[Task requirements]
Only the lines from the one with "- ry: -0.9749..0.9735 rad" to the end of the data, both ends included, should be output, exactly as they stand and without pictures.

[Data provided]

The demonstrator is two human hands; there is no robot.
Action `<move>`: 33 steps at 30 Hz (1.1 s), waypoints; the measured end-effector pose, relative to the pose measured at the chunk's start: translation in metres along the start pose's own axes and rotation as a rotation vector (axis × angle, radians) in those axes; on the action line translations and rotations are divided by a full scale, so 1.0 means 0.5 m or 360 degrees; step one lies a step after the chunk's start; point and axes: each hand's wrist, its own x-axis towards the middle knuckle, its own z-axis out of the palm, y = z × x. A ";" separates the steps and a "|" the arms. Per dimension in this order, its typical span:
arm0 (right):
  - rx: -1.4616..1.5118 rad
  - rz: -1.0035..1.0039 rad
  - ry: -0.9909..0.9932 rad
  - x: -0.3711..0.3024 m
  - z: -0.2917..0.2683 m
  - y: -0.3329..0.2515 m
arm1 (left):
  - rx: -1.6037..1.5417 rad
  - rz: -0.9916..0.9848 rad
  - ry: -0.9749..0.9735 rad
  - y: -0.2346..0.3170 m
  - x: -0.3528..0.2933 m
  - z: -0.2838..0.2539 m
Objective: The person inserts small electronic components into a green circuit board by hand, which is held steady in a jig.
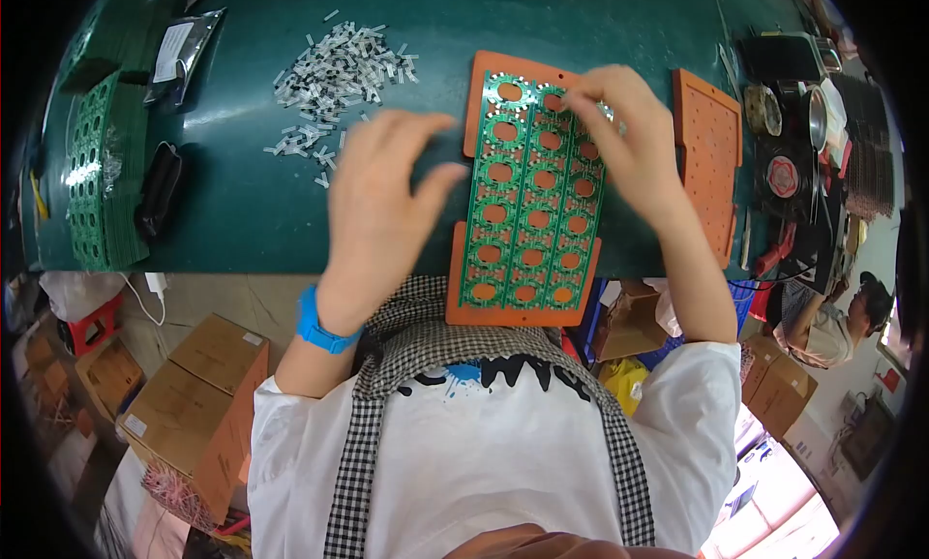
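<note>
A green circuit board panel [534, 185] with rows of round cut-outs lies on an orange fixture plate [523, 317], which reaches over the table's near edge. Over the panel's upper right part is my right hand [629, 133], thumb and fingers drawn together; whatever they pinch is too small or hidden. Left of the panel, my left hand [382, 191] hovers slightly blurred, its thumb and index finger spread apart with nothing seen between them. Beyond it lies a loose heap of small white and clear parts [339, 70]. Small bright parts sit along the panel's top row.
A second orange plate [706, 162] lies to the right, with tins and tools [764, 109] past it. Stacked green panels [102, 172], a black case [160, 186] and a silver bag [182, 56] are at the left. Cardboard boxes [194, 385] stand below the table.
</note>
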 end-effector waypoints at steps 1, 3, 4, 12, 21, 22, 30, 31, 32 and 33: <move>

[Reply to the task]
  - ry: -0.9749..0.9735 rad
  - y: -0.2346..0.3170 m
  - x: -0.3528..0.2933 m
  - z: -0.2838..0.2539 m
Objective: The person inserts small electronic components into a green circuit board by hand, which is held steady in a jig.
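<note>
A green circuit board panel [534, 185] with rows of round cut-outs lies on an orange fixture plate [523, 317], which reaches over the table's near edge. Over the panel's upper right part is my right hand [629, 133], thumb and fingers drawn together; whatever they pinch is too small or hidden. Left of the panel, my left hand [382, 191] hovers slightly blurred, its thumb and index finger spread apart with nothing seen between them. Beyond it lies a loose heap of small white and clear parts [339, 70]. Small bright parts sit along the panel's top row.
A second orange plate [706, 162] lies to the right, with tins and tools [764, 109] past it. Stacked green panels [102, 172], a black case [160, 186] and a silver bag [182, 56] are at the left. Cardboard boxes [194, 385] stand below the table.
</note>
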 end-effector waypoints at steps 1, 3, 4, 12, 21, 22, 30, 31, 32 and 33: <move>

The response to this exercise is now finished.